242 F. 18 | 6th Cir. | 1917
In 1900 the railway purchased 30,000 shares of the Chesapeake & Ohio stock for $981,427.92. On January 28, 1909, it sold this stock for $1,795,719. The difference it credited on its books to profit and loss. It did not include any portion of this profit in its return for the year 1909, under the Corporation Tax Act (36 Stat. 112), and the government brought this suit to recover the tax of 1 per cent. The court below directed a verdict for the plaintiff, and the railway company assigns error.

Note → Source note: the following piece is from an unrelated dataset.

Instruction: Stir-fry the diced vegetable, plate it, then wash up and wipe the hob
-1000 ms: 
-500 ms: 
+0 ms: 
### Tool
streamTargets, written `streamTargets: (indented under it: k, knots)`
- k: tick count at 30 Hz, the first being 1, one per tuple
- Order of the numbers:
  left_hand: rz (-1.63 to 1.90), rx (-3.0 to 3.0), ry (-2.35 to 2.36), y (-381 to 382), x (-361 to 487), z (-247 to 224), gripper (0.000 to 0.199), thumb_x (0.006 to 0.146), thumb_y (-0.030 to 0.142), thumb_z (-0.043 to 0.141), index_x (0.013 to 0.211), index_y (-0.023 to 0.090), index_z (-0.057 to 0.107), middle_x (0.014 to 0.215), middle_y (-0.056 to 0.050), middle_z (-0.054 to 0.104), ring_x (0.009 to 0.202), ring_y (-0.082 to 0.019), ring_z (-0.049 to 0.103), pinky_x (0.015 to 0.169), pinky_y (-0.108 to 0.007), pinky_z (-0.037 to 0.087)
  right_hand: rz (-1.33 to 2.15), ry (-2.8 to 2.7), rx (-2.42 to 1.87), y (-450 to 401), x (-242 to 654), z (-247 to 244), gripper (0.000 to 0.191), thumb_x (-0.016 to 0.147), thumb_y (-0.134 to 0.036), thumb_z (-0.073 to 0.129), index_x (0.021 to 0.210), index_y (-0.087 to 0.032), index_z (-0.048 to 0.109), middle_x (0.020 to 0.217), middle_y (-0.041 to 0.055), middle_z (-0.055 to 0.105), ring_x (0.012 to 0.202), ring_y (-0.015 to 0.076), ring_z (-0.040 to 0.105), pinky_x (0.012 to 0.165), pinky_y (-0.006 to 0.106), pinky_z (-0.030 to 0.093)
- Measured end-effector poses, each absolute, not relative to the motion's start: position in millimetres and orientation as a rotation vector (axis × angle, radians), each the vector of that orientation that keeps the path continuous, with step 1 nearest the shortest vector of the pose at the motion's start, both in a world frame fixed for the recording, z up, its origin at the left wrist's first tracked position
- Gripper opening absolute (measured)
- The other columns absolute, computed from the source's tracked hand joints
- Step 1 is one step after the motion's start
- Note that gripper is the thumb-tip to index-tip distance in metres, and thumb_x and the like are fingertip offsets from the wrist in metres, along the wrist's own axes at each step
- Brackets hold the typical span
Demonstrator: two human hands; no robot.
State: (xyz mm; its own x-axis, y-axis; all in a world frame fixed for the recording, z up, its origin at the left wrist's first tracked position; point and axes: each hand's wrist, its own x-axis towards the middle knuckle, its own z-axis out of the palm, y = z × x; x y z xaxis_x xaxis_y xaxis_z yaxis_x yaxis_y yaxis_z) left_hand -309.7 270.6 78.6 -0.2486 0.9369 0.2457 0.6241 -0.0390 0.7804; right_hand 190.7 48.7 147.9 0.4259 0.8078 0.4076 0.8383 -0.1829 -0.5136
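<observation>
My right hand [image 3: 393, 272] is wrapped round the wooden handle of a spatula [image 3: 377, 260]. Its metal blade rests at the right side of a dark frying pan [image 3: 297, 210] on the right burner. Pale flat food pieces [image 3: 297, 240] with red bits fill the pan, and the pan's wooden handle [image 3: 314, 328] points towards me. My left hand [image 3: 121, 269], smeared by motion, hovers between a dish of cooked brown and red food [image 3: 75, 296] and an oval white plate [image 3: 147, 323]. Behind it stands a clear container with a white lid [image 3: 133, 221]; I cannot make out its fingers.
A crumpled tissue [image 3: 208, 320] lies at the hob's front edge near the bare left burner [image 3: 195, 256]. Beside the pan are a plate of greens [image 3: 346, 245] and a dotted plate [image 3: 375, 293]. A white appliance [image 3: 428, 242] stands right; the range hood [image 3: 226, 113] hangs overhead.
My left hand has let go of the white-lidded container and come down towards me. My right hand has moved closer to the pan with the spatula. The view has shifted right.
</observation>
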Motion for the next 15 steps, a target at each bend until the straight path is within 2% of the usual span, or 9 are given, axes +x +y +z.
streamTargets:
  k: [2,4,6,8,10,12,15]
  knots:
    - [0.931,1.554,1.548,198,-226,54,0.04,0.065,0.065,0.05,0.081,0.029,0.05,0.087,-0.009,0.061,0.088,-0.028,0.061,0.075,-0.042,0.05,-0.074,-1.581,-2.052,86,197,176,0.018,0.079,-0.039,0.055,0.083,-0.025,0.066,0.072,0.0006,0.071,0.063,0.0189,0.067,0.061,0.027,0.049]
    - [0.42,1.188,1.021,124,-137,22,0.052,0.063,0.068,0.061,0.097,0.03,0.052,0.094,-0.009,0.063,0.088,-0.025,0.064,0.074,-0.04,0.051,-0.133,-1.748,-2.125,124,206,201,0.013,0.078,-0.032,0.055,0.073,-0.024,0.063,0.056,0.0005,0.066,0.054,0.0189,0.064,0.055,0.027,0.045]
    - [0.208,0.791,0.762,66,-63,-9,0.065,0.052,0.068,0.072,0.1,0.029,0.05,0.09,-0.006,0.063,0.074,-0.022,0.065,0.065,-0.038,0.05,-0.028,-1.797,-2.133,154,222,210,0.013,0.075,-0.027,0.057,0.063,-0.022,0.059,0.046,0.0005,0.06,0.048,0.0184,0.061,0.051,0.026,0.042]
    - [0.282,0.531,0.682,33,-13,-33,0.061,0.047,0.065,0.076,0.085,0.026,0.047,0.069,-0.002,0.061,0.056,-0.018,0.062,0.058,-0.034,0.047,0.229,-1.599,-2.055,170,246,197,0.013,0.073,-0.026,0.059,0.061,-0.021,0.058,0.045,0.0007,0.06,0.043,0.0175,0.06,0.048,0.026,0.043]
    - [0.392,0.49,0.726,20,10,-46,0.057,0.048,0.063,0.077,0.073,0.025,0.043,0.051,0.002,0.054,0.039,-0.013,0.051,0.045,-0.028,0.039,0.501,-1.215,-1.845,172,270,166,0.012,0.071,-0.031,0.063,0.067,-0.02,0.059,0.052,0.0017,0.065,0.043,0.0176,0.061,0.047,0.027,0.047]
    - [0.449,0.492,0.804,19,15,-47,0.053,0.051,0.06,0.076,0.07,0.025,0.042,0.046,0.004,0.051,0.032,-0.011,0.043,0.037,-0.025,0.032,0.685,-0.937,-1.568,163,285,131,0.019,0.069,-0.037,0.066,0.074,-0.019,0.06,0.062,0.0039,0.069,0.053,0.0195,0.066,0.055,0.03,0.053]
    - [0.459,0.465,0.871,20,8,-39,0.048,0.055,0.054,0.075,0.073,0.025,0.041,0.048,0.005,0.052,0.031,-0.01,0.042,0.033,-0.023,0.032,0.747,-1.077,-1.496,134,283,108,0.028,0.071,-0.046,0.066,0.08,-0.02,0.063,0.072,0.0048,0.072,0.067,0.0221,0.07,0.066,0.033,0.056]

In the Doyle-Mitchell Case it was argued that the assets there involved were acquired for the purpose of sale, and we said that, with such assets, it was customary to take inventories at stated periods, and that only by so doing could we find any workable system of determining the net income of such a business. The assets now involved were not of that character. They were bought for investment, and not for current merchandising; but it appears by the stipulation of fact that the stock had a regular, fixed stock market value of $57 per share on December 31, 1908. This fact'supplies the lack of inventory; and, in every general aspect, the impropriety of treating as income a gain which had occurred before the taxing period began is plainer with respect to property like this, bought for quasi permanent investment, than with reference to raw materials for manufacture. That this stock was capital assets, under any definition of that phrase, is too plain for question.
The judgment is reversed, and the case remanded, with instructions to enter a" new judgment, which shall include, on account of this Chesapeake & Ohio stock profit, the tax upon only the balance above $57 per share.